O artigo 7.º, inciso VI, diz que "o jornalista não pode realizar cobertura jornalística para o meio de comunicação em que trabalha sobre organizações públicas, privadas ou não governamentais, da qual seja assessor, empregado, prestador de serviço ou proprietário (...)". Note bem o leitor: o Código de Ética dos Jornalistas Brasileiros proíbe que, como repórter contratado de algum jornal, o jornalista escreva sobre o órgão em que também seja contratado como assessor, mas, e aí está o dado espantoso, o mesmo código admite que o jornalista mantenha duplo emprego, podendo ser repórter num jornal e assessor de imprensa num órgão público, ao mesmo tempo, como se isso fosse normal num regime de imprensa independente.
O outro sintoma: o artigo 12 afirma que "o jornalista deve, ressalvadas as especificidades da assessoria de imprensa, ouvir sempre, antes da divulgação dos fatos, o maior número de pessoas e instituições envolvidas em uma cobertura jornalística". Nesse artigo o código confessa que a ética jornalística não vale sempre, do mesmo modo, para os assessores: os primeiros têm o dever de ouvir todos os envolvidos numa história; os segundos, não.

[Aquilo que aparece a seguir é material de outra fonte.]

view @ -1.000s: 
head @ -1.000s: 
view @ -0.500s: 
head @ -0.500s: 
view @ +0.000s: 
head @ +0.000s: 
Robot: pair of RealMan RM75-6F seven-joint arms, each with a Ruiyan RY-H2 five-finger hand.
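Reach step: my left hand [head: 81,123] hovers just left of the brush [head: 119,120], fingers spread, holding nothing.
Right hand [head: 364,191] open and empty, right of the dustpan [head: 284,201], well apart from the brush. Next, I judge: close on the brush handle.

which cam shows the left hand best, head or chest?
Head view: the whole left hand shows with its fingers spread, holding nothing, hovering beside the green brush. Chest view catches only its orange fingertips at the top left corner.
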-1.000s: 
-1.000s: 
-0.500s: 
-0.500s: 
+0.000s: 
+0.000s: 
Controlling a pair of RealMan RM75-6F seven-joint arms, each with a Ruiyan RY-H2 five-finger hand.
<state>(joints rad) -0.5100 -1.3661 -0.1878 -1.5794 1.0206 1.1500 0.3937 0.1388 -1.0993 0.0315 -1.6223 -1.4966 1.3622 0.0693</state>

Mesmo assim, a despeito dessa franca distinção, o código pretende valer para ambos os profissionais.
Vale repetir: o Código de Ética dos Jornalistas Brasileiros está assentado sobre um conflito de interesses. A Fenaj, a maior defensora da PEC 33/09, chama assessoria de imprensa de jornalismo. Sintomaticamente, outra vez, a Justificação da PEC, assinada pelo senador Antônio Carlos Valadares (PSB-SE), embarca na mesma lógica e corrobora a teoria de que o ofício da imprensa se estende por várias funções, "do pauteiro ao repórter, do editor ao planejador gráfico, do assessor de imprensa ao fotojornalista". Segundo essa lógica, enfim, a assessoria de imprensa, assim como o fotojornalismo ou o planejamento gráfico, é função jornalística.
O maior dano causado por essa teoria é a diluição do conceito de imprensa independente. Essa lógica não realça a função social de fiscalizar o poder que só o jornalismo independente pode realizar. Jornalistas trabalham para que as perguntas que todo cidadão tem o direito de fazer sejam respondidas, enquanto assessores trabalham para que as mensagens que seus empregadores ou clientes gostariam de difundir sejam divulgadas. Essa distinção deveria ser explícita dentro da própria Fenaj e dentro do Congresso Nacional. Aí, sim, saberíamos com segurança para que atividades a Constituição passará a impor o diploma obrigatório.